Chercheur de renommée internationale, Axel Kahn est décédé mardi des suites d'un cancer à l'âge de 76 ans, un peu plus d'un an après le diagnostic de sa maladie. Les traitements fonctionnaient bien mais son cancer s'est subitement aggravé et a métastasé. Docteur en médecine et docteur ès sciences, oncohématologue, généticien, directeur de recherche à l'Inserm, directeur de l'institut Cochin, il avait été élu président du Conseil d'administration de la Ligue nationale contre le cancer en juillet 2019. Il avait du quitter son siège le 11 mai dernier en raison de l'aggravation de sa maladie. 

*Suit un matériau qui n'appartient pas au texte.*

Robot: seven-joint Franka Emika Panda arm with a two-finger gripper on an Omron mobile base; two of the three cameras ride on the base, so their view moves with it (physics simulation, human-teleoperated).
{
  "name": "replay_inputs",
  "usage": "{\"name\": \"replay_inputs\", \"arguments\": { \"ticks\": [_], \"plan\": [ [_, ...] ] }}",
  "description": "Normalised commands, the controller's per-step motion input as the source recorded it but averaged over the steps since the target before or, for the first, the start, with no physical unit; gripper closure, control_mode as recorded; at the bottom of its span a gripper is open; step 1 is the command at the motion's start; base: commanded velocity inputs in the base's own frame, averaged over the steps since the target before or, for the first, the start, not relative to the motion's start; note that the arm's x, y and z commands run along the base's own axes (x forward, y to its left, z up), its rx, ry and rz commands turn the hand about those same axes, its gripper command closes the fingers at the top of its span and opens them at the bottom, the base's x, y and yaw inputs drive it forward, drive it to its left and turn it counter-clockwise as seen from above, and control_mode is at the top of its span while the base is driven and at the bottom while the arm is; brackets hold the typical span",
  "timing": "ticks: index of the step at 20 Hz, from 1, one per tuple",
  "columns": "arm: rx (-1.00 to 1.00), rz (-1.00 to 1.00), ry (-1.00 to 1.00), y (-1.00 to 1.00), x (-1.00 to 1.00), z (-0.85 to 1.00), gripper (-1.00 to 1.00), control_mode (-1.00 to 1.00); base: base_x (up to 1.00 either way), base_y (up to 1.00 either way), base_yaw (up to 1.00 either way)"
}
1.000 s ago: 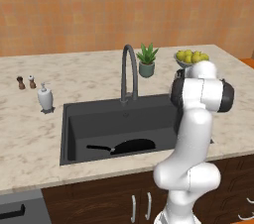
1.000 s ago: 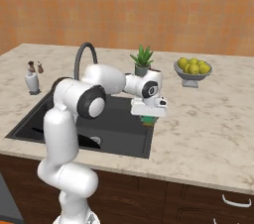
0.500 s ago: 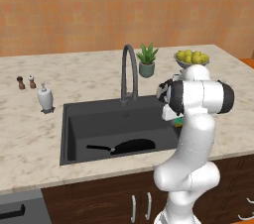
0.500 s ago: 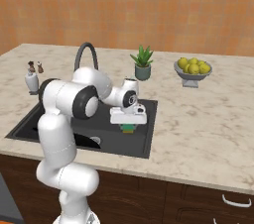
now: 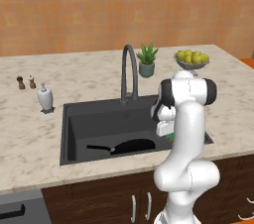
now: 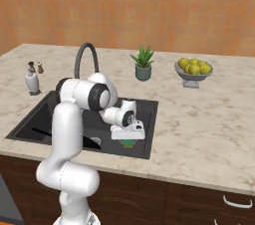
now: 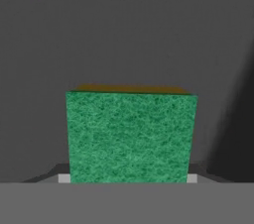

Lors d'une interview accordée à France Inter le 17 mai dernier, il expliquait sa décision : "Je comptais finir toute une série de réorganisations fondamentales pour mieux lutter contre le cancer, avoir plus de moyens, mieux aider les personnes malades. Je vais profiter des jours qui viennent pour dire à chacun des leaders 'Aidez-moi, continuez mon combat, je compte sur vous'. Notre combat contre le cancer est juste, notre combat pour les personnes atteintes du cancer est éminemment juste."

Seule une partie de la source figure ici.